Des appuis incertains 

Le taux de criminalité aux États-Unis est au plus bas depuis 40 ans et l'administration Obama est convaincue que l'appui pour des peines d'emprisonnement systématiques aux États-Unis s'est érodé. 

Deux leaders du mouvement Tea Party, les sénateurs républicains Rand Paul et Mike Lee, ont déjà annoncé leur appui à la réforme. Ils se sont dits « encouragés » du fait que la nouvelle législation donne une certaine latitude aux juges. 

Tous les membres du Congrès ne sont pourtant pas convaincus de la réforme proposée par M. Holder.

« Si le secrétaire à la Justice veut réformer le système de justice criminelle, il devrait travailler avec le Congrès pour le faire », juge le président du comité judiciaire de la Chambre des représentants, le républicain Bob Goodlatte.

L'organisation américaine Marijuana Majority a elle aussi réagi à l'annonce de M. Holder. « Les commentaires du secrétaire à la Justice représentent un premier pas efficace pour diminuer les conséquences de l'échec de la guerre contre la drogue », a déclaré son président Tom Angell.

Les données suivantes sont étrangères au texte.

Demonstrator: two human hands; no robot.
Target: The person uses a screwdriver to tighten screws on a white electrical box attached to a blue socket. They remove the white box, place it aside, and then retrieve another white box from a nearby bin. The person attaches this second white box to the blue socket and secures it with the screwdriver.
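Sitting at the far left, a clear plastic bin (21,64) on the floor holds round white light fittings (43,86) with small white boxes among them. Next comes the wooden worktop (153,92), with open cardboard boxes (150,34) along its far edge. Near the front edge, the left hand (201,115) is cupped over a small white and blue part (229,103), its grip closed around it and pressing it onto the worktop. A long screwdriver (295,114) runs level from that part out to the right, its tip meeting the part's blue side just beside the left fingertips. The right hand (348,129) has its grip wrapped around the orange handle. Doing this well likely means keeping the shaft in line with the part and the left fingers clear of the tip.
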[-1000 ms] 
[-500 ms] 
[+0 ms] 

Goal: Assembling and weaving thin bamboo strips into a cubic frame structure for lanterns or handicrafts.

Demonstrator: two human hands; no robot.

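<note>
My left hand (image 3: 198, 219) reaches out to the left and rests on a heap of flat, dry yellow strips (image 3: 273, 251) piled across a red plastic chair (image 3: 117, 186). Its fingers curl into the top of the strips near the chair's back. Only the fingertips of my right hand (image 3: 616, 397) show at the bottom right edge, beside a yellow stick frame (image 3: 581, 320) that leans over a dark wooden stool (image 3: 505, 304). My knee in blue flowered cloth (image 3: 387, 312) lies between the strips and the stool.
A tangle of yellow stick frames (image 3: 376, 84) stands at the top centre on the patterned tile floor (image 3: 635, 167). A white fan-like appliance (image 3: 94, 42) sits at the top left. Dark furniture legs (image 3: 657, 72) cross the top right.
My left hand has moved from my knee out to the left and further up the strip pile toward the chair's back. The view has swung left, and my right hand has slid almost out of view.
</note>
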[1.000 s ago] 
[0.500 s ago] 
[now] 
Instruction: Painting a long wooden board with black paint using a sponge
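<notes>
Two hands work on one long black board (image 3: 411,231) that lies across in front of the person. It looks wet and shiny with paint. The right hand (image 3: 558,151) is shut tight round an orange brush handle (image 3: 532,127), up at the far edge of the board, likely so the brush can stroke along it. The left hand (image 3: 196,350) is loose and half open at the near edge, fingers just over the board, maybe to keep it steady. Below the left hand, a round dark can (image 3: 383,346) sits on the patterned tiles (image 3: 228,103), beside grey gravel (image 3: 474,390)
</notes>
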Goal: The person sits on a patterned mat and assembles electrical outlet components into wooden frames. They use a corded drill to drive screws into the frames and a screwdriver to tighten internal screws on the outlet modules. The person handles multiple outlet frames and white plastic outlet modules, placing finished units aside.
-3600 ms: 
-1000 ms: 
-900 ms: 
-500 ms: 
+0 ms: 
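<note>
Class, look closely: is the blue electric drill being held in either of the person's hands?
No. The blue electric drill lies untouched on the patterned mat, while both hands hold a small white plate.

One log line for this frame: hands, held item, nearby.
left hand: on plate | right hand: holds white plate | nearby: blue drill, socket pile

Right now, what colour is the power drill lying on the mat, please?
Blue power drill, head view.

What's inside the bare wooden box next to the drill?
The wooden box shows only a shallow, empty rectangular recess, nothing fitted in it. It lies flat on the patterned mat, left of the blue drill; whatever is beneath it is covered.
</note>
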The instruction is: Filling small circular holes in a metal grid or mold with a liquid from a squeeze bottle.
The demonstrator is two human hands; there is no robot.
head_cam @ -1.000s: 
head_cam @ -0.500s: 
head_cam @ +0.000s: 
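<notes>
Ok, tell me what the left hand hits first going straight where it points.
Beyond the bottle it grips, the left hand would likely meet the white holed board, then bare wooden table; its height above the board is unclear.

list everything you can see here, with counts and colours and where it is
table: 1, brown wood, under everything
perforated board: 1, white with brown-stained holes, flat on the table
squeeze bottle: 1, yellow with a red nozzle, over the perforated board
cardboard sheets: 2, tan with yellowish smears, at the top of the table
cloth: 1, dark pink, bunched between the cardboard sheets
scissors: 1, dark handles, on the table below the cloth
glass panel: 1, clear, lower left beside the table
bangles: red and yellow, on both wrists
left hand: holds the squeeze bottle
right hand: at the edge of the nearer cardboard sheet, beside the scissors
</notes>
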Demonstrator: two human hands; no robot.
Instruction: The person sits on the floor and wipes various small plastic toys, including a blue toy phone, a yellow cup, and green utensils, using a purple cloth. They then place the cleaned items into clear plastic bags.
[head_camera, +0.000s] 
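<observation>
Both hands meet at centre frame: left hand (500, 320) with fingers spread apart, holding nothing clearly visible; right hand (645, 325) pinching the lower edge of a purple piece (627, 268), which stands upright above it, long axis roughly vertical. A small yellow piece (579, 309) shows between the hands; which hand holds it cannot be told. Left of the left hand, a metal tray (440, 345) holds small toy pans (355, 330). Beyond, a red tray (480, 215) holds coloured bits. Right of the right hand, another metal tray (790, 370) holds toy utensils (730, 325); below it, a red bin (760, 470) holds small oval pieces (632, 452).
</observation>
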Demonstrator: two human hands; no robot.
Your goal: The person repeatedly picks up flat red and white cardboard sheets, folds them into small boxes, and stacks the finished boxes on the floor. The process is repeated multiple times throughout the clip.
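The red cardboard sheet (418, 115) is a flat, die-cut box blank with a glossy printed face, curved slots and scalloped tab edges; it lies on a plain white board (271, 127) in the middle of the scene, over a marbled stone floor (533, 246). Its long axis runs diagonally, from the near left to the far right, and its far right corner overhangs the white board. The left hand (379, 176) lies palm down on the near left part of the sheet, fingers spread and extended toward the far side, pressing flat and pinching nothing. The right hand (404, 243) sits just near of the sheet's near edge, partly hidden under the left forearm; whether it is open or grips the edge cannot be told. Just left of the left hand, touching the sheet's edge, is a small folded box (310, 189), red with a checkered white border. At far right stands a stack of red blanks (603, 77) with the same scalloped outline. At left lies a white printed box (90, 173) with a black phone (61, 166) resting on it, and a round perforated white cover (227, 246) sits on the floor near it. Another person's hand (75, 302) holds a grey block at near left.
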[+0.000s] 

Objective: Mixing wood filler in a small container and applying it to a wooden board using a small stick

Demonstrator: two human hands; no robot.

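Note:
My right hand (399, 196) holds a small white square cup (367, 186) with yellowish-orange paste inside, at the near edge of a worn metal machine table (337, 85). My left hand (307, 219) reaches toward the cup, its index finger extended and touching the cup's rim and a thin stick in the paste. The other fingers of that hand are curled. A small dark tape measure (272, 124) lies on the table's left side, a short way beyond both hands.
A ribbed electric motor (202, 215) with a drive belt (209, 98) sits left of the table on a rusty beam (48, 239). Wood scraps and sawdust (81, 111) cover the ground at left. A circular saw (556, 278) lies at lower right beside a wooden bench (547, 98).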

Elle déplore toute de même « l'interférence » du fédéral dans ce dossier, souhaitant voir les États gagner plus d'autonomie dans ce domaine.

L'association de défense des droits civiques ACLU a elle aussi salué ces « ces développements qui n'ont été que trop attendus ». Elle estime que M. Holder prend « des mesures cruciales face à la crise de l'incarcération massive » dans le système fédéral.